I've also seen the rocking done with a weight and I thought the motion looked better than the traditional ones. Instead of having a stationary motor moving a linkage that rocks the chair/bed/whatever, mount the motor _on_ it in the center underneath with a weight attached to a fairly long arm of the motor. as the weight shifts from one side to the other the cradle would rock. Just have some frills hanging down that hides the motor assembly.


----------



## joker (Sep 25, 2007)

Otaku said:


> You sure can. That's how I'm rocking the small chair for my dead kid. I should have some video by Monday. Regarding linkage, you need to convert the rotational motion of the motor to a straight line motion. You need some kind of linkage to do this, and it's pretty easy to make. I'll get some pics of the linkage I made so you can see how it's done.
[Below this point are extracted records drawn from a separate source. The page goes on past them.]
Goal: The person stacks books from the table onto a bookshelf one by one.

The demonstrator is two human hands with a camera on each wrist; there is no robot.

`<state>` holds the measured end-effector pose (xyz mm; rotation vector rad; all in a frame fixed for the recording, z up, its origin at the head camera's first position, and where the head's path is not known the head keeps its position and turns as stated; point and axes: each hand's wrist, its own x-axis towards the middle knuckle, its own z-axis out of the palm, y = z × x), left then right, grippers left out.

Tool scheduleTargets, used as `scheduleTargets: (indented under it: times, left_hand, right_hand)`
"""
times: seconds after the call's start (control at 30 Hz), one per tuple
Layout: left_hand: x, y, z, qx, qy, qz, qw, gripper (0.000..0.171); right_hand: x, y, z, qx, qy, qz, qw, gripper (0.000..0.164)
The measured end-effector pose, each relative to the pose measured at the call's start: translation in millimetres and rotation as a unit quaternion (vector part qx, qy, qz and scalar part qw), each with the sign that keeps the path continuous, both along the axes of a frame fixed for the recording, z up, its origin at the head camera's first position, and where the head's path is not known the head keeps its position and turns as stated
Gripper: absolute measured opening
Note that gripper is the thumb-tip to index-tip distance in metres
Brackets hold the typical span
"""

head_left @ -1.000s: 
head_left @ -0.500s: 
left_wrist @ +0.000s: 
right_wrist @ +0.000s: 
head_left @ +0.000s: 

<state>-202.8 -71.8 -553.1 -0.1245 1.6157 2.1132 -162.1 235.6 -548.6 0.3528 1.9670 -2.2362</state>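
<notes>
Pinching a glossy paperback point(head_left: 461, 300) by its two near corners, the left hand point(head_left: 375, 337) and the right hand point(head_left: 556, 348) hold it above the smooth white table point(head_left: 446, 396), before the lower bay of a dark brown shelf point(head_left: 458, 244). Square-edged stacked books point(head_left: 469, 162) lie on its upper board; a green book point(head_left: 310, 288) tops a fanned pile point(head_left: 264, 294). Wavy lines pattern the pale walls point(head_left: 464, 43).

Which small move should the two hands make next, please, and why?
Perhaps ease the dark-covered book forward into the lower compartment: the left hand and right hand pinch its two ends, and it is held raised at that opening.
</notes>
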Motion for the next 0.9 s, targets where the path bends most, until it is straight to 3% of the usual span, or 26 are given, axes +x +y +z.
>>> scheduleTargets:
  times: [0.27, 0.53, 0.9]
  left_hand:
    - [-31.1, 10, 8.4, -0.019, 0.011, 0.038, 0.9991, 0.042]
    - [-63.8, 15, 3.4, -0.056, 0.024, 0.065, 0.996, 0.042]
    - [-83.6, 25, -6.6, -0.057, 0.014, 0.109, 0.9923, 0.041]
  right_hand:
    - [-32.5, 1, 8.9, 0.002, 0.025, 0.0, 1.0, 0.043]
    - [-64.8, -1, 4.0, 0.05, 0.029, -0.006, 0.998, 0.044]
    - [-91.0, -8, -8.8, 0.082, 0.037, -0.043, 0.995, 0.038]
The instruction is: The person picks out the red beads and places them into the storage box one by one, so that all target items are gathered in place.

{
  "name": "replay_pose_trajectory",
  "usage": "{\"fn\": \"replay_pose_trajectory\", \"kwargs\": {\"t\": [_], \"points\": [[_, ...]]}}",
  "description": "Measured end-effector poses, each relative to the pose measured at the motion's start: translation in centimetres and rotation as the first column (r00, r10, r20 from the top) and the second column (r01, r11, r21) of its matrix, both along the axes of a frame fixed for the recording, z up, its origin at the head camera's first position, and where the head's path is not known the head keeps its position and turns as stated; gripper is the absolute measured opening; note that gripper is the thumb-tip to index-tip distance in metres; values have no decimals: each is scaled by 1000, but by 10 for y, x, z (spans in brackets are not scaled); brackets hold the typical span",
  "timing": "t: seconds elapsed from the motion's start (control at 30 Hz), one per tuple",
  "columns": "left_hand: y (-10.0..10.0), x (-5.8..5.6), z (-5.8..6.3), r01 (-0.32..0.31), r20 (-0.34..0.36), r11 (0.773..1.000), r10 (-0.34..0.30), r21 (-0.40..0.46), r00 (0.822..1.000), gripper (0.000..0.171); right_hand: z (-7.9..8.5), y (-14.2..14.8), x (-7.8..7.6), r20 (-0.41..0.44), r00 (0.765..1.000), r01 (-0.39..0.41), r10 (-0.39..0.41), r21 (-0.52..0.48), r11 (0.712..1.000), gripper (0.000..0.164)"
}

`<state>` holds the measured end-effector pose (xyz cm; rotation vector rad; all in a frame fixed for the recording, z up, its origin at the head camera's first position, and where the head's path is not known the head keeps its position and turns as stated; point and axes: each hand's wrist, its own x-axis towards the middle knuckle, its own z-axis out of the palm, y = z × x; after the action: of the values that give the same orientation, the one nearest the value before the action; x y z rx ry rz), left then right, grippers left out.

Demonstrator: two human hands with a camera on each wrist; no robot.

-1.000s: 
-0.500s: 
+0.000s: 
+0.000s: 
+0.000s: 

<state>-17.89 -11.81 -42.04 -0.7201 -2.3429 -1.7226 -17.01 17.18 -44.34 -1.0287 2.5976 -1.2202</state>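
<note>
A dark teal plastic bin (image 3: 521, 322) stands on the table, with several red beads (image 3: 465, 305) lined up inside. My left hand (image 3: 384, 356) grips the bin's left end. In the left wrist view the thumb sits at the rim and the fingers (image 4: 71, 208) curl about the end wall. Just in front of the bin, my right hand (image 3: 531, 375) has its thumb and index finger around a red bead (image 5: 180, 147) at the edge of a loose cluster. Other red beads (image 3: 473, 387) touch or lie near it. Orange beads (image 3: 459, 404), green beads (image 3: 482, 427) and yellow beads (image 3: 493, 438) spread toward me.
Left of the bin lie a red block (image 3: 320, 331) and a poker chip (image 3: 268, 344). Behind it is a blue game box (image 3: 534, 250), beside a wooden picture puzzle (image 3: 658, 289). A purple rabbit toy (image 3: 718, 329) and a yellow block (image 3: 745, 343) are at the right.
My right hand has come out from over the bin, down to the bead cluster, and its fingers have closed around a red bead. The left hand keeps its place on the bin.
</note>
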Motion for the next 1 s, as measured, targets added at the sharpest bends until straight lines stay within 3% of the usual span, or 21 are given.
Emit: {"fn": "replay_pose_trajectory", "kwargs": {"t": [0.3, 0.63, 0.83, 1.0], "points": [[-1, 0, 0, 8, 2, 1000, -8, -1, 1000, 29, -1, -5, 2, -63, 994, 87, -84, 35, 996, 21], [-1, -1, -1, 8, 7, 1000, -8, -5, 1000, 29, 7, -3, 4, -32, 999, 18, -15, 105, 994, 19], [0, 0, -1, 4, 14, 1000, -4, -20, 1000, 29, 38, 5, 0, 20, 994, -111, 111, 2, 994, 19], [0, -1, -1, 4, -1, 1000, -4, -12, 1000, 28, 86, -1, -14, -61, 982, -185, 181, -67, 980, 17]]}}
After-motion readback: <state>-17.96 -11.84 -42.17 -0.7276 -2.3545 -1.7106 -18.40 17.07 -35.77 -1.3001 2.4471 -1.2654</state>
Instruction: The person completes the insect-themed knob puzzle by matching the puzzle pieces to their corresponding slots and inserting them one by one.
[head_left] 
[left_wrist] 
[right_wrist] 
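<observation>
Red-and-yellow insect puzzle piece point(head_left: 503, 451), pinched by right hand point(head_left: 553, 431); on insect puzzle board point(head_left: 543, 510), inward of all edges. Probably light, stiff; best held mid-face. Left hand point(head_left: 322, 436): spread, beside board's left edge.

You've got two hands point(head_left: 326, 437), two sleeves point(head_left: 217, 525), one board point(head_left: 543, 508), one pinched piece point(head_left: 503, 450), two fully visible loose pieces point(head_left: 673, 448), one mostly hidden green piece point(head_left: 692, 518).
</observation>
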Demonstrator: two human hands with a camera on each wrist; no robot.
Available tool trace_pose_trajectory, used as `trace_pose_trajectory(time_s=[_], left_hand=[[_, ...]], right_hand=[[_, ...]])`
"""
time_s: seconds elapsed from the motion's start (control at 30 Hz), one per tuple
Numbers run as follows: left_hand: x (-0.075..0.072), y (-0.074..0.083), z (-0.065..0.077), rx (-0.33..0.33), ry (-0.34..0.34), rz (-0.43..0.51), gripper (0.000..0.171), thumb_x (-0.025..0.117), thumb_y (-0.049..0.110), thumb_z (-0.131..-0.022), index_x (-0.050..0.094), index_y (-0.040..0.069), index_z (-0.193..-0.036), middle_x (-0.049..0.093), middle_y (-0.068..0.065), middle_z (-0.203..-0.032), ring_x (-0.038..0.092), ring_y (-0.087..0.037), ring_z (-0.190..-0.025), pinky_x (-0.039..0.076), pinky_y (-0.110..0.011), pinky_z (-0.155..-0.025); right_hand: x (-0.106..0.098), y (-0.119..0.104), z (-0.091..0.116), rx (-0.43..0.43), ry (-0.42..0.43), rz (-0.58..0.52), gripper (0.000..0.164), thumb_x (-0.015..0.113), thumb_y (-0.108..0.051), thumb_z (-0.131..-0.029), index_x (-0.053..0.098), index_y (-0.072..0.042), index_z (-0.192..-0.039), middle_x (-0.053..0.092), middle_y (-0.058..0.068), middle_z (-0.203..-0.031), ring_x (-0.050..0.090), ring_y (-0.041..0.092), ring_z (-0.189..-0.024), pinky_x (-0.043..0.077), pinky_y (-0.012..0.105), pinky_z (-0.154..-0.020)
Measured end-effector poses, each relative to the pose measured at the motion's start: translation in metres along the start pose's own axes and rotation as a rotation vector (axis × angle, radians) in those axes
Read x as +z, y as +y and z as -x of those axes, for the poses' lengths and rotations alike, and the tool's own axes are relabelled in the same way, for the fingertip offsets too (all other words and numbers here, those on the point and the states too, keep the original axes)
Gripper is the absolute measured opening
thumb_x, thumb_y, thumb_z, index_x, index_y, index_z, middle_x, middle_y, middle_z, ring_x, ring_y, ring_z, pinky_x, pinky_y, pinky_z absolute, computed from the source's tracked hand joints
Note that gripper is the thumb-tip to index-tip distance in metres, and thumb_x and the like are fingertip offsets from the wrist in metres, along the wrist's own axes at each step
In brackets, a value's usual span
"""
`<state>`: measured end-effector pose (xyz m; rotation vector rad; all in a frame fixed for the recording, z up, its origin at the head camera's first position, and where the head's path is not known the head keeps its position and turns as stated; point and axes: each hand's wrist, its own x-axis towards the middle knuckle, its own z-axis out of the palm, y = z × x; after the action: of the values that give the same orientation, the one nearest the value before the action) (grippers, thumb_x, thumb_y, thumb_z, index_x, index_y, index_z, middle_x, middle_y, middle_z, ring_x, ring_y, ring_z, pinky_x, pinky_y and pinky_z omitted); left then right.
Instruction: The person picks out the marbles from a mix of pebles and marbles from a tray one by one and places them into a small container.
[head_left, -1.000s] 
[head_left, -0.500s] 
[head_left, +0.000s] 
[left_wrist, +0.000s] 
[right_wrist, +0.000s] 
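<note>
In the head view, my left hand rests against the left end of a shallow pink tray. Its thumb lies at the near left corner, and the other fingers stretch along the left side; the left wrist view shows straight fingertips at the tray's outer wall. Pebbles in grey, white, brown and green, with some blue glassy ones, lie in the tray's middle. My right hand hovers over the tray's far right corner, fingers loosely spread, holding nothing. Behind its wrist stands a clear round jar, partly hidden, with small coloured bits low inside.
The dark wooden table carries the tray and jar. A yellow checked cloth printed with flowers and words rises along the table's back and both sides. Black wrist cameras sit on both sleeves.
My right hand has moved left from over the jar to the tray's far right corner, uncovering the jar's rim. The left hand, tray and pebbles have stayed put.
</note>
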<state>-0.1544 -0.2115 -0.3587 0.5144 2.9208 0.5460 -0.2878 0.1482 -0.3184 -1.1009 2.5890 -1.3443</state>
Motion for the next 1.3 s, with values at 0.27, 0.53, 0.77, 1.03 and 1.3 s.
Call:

Look forward to the video as well as the linkage idea.



Revenant said:


> I've also seen the rocking done with a weight and I thought the motion looked better than the traditional ones. Instead of having a stationary motor moving a linkage that rocks the chair/bed/whatever, mount the motor _on_ it in the center underneath with a weight attached to a fairly long arm of the motor. as the weight shifts from one side to the other the cradle would rock. Just have some frills hanging down that hides the motor assembly.


This seems simple enough. Would a wiper motor be strong enough to handle the weight needed to rock a small cradle?


----------



## Otaku (Dec 3, 2004)

I ran out of room on the memory stick, so I didn't get a pic of the linkage or the video. I plan on changing to a wiper motor for this prop - the small gearmotor I tested is just too loud. I should be able to get a pic of the linkage on the small motor tonight. Here's picture of the skelly in the chair, though:

http://halloweengallery.com/displayimage.php?pos=-3797


----------



## joker (Sep 25, 2007)

Otaku said:


> I ran out of room on the memory stick, so I didn't get a pic of the linkage or the video. I plan on changing to a wiper motor for this prop - the small gearmotor I tested is just too loud. I should be able to get a pic of the linkage on the small motor tonight. Here's picture of the skelly in the chair, though:


Thanks it's greatly apprecitated...with only about 142 days left  I need to get started some of my projects started/finished


----------



## Moon Dog (Oct 3, 2006)

Sickie Ickie said:


> My thought exactly. We are on the same wavelength.


Someone's on the same wavelength as SI?

Now _that's_ scary!


----------



## joker (Sep 25, 2007)

Moon Dog said:


> Someone's on the same wavelength as SI?
> 
> Now _that's_ scary!


I'll take that as a compliment.......muwhahahaha


----------



## Otaku (Dec 3, 2004)

Joker, here's a pic of the motor linkage I used for a rocking chair. This gearmotor is too loud, so I'll be changing to a wiper motor in the near future - I'll get you a pic of that linkage when I install it.

http://halloweengallery.com/displayimage.php?pos=-3798


----------